The softeness isn't the problem so much as it is the lack of hooks. Song after song, the music is pretty, but there just isn't anything to sink your teeth into. It doesn't sound grand, or epic, or powerful. It sounds very much like the product of a man who was struggling to write new songs, which Tumoas admitted to. He thought he found the fountain of Nightwish inspiration, but it sounds liek snake oil from here.
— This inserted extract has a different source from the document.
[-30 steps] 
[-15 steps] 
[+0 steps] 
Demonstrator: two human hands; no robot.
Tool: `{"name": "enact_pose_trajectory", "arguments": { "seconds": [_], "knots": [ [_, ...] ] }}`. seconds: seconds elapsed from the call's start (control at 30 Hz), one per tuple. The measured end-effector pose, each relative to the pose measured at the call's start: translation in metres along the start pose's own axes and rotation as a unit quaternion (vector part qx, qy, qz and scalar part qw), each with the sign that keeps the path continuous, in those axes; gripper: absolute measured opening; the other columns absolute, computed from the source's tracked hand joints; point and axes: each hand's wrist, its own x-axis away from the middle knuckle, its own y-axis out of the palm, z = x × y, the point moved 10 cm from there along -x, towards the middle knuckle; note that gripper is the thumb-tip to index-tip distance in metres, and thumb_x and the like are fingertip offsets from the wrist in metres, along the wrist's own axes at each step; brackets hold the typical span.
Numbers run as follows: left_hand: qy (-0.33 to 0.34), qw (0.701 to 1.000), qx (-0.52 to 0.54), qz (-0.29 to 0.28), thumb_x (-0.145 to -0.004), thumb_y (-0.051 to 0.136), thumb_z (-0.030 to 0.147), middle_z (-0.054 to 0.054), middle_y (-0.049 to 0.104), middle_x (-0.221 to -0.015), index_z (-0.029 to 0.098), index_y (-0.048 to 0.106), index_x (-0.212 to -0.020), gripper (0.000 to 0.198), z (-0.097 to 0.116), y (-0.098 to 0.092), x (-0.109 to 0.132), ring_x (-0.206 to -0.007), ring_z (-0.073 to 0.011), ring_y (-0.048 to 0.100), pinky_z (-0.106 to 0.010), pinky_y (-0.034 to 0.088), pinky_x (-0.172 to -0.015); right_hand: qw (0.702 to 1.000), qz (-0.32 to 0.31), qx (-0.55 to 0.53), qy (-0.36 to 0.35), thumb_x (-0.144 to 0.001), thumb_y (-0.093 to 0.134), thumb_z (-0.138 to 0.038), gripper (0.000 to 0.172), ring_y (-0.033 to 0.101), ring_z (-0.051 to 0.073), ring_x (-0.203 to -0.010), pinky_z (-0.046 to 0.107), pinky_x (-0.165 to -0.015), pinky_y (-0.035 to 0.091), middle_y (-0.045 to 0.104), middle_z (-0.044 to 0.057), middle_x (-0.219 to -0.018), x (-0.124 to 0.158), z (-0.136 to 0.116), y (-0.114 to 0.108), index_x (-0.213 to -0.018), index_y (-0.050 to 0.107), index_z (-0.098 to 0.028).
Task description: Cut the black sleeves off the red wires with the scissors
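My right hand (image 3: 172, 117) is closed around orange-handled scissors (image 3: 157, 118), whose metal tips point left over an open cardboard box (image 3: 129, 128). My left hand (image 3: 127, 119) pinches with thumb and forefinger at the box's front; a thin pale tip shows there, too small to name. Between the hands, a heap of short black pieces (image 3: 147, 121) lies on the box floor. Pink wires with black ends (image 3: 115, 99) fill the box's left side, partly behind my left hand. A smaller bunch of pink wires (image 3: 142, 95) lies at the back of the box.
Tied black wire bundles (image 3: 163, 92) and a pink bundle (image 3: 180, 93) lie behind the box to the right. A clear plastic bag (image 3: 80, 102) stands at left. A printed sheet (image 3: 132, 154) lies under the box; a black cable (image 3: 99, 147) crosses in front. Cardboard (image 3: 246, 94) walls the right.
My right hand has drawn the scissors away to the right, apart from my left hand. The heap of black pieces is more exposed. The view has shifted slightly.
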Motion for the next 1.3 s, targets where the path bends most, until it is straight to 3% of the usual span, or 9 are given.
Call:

And then there's the epic.....

"All The Works Of Nature Which Adorn The World" is an eight-part track that is slow to develop, and a disappointment once it gets going. This long block of time is Nightwish at their worst, as Tuomas becomes his inner film composer, giving us fragmented bits of instrumental themes that are pretty, but don't hang together as a fully realized song, and barely sound like Nightwish. Floor is absent from nearly the entire track, and asking metal fans to sit through twenty-plus minutes of orchestral noodling is insanity. This track makes clear Tuomas has no idea what his fans want from Nightwish, nor does he particularly want to be Nightwish anymore. Giving this much of an album to a composition  that doesn't even feature his band on the vast majority is an insult to them, is intolerable for us, and should be taken as the death knell for this group. It's a half-hearted effort.

What bigger insult could I throw at it?